→ What to produce
Please reproduce the data in full, exactly as it stands.

→ Collected material
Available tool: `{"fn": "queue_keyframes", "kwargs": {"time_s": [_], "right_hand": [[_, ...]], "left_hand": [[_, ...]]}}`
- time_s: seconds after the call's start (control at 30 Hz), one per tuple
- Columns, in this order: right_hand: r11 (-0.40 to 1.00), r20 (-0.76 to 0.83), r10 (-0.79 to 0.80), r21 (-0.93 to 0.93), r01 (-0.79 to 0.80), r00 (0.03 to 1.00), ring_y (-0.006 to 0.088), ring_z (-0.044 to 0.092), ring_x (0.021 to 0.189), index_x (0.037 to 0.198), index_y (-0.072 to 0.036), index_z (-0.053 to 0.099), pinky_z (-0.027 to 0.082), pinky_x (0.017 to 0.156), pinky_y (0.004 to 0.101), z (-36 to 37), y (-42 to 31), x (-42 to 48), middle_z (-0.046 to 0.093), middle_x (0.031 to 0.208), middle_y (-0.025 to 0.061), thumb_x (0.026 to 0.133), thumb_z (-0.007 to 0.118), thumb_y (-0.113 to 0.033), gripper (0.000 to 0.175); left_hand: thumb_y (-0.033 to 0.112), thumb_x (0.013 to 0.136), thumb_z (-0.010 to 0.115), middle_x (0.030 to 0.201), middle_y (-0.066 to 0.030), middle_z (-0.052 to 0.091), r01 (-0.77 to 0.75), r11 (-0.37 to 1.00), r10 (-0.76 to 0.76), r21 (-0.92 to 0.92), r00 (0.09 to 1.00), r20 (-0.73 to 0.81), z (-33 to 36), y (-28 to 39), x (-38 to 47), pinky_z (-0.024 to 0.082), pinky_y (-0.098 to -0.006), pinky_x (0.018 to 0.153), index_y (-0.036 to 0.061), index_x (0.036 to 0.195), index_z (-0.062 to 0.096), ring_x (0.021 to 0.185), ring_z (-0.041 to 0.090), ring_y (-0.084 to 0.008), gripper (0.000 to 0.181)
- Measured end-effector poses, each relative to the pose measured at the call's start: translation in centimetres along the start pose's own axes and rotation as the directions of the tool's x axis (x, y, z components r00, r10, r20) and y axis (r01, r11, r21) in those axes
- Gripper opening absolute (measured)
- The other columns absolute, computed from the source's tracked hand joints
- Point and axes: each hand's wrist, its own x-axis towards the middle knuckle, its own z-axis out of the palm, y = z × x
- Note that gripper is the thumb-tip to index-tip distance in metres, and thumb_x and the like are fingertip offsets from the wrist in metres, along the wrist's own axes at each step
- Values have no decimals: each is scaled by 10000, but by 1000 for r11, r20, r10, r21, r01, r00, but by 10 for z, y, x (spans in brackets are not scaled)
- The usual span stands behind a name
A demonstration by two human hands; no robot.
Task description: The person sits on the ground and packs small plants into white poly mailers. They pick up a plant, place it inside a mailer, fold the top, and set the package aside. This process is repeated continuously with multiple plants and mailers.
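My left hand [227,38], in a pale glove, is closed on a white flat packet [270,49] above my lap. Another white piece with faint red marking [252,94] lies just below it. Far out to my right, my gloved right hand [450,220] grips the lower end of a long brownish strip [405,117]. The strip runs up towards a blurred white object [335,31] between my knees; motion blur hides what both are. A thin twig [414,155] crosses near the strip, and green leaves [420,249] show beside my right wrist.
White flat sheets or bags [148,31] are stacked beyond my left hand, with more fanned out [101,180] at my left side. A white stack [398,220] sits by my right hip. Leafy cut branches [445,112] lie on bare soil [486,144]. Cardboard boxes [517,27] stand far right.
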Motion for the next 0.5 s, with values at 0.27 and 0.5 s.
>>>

→ Written response
Available tool: `{"fn": "queue_keyframes", "kwargs": {"time_s": [_], "right_hand": [[_, ...]], "left_hand": [[_, ...]]}}`
- time_s: seconds after the call's start (control at 30 Hz), one per tuple
- Columns, in this order: right_hand: r11 (-0.40 to 1.00), r20 (-0.76 to 0.83), r10 (-0.79 to 0.80), r21 (-0.93 to 0.93), r01 (-0.79 to 0.80), r00 (0.03 to 1.00), ring_y (-0.006 to 0.088), ring_z (-0.044 to 0.092), ring_x (0.021 to 0.189), index_x (0.037 to 0.198), index_y (-0.072 to 0.036), index_z (-0.053 to 0.099), pinky_z (-0.027 to 0.082), pinky_x (0.017 to 0.156), pinky_y (0.004 to 0.101), z (-36 to 37), y (-42 to 31), x (-42 to 48), middle_z (-0.046 to 0.093), middle_x (0.031 to 0.208), middle_y (-0.025 to 0.061), thumb_x (0.026 to 0.133), thumb_z (-0.007 to 0.118), thumb_y (-0.113 to 0.033), gripper (0.000 to 0.175); left_hand: thumb_y (-0.033 to 0.112), thumb_x (0.013 to 0.136), thumb_z (-0.010 to 0.115), middle_x (0.030 to 0.201), middle_y (-0.066 to 0.030), middle_z (-0.052 to 0.091), r01 (-0.77 to 0.75), r11 (-0.37 to 1.00), r10 (-0.76 to 0.76), r21 (-0.92 to 0.92), r00 (0.09 to 1.00), r20 (-0.73 to 0.81), z (-33 to 36), y (-28 to 39), x (-38 to 47), pinky_z (-0.024 to 0.082), pinky_y (-0.098 to -0.006), pinky_x (0.018 to 0.153), index_y (-0.036 to 0.061), index_x (0.036 to 0.195), index_z (-0.062 to 0.096), ring_x (0.021 to 0.185), ring_z (-0.041 to 0.090), ring_y (-0.084 to 0.008), gripper (0.000 to 0.181)
- Measured end-effector poses, each relative to the pose measured at the call's start: translation in centimetres along the start pose's own axes and rotation as the directions of the tool's x axis (x, y, z components r00, r10, r20) and y axis (r01, r11, r21) in those axes
- Gripper opening absolute (measured)
- The other columns absolute, computed from the source's tracked hand joints
- Point and axes: each hand's wrist, its own x-axis towards the middle knuckle, its own z-axis out of the palm, y = z × x
- Note that gripper is the thumb-tip to index-tip distance in metres, and thumb_x and the like are fingertip offsets from the wrist in metres, along the wrist's own axes at each step
- Values have no decimals: each is scaled by 10000, but by 1000 for r11, r20, r10, r21, r01, r00, but by 10 for z, y, x (spans in brackets are not scaled)
- The usual span stands behind a name
A demonstration by two human hands; no robot.
Task description: The person sits on the ground and packs small plants into white poly mailers. They pick up a plant, place it inside a mailer, fold the top, and set the package aside. This process is repeated continuously with multiple plants and mailers.
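My left hand [227,38], in a pale glove, is closed on a white flat packet [270,49] above my lap. Another white piece with faint red marking [252,94] lies just below it. Far out to my right, my gloved right hand [450,220] grips the lower end of a long brownish strip [405,117]. The strip runs up towards a blurred white object [335,31] between my knees; motion blur hides what both are. A thin twig [414,155] crosses near the strip, and green leaves [420,249] show beside my right wrist.
White flat sheets or bags [148,31] are stacked beyond my left hand, with more fanned out [101,180] at my left side. A white stack [398,220] sits by my right hip. Leafy cut branches [445,112] lie on bare soil [486,144]. Cardboard boxes [517,27] stand far right.
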Motion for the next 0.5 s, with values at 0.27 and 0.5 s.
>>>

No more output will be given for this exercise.